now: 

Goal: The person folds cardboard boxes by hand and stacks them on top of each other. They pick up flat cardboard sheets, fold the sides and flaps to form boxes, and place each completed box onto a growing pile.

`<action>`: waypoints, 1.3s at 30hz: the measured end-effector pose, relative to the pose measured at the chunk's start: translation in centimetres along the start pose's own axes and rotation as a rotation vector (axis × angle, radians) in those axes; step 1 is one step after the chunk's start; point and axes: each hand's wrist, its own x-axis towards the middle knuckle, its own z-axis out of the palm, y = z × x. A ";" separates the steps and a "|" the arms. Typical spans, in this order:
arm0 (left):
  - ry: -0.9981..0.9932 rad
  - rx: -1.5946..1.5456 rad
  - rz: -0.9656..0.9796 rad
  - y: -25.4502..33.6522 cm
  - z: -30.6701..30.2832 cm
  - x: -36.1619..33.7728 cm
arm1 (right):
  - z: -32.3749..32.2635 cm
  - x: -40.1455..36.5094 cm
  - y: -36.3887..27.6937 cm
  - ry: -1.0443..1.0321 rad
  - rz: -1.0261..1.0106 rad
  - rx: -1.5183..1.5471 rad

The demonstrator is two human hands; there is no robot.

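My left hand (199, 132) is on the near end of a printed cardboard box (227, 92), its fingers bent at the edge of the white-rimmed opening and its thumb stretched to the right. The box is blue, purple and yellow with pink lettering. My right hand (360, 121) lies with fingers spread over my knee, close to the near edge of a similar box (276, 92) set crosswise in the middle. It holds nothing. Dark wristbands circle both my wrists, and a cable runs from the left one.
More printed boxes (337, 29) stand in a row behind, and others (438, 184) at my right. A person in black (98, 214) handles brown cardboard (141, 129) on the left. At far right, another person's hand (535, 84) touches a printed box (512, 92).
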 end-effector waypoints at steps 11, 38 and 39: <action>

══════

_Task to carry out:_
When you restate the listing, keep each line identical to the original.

_Finished exercise:_
now: 

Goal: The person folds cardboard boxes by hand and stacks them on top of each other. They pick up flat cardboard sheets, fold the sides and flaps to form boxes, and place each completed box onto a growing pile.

`<action>`: waypoints, 1.3s at 30hz: the measured end-effector pose, relative to the pose measured at the chunk's start: translation in centimetres along the start pose's own axes and rotation as a rotation vector (axis × angle, radians) in those axes; step 1 is one step after the chunk's start; point and axes: each hand's wrist, its own x-axis towards the middle knuckle, its own z-axis out of the palm, y = z × x. A ";" separates the steps and a "|" the arms. Typical spans, in this order:
arm0 (left):
  - ry: -0.9981..0.9932 rad
  - rx: -1.5946..1.5456 rad
  - rz: -0.9656..0.9796 rad
  - y: -25.4502..33.6522 cm
  - z: -30.6701..30.2832 cm
  - x: -36.1619..33.7728 cm
arm1 (right):
  - z: -32.3749..32.2635 cm
  - x: -40.1455..36.5094 cm
  - y: -36.3887..27.6937 cm
  - ry: -1.0443..1.0321 rad
  - rz: -1.0261..1.0106 rad
  - rx: -1.5183..1.5471 rad

The demonstrator is two human hands; there is no robot.

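My left hand (199, 132) is on the near end of a printed cardboard box (227, 92), its fingers bent at the edge of the white-rimmed opening and its thumb stretched to the right. The box is blue, purple and yellow with pink lettering. My right hand (360, 121) lies with fingers spread over my knee, close to the near edge of a similar box (276, 92) set crosswise in the middle. It holds nothing. Dark wristbands circle both my wrists, and a cable runs from the left one.
More printed boxes (337, 29) stand in a row behind, and others (438, 184) at my right. A person in black (98, 214) handles brown cardboard (141, 129) on the left. At far right, another person's hand (535, 84) touches a printed box (512, 92).
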 end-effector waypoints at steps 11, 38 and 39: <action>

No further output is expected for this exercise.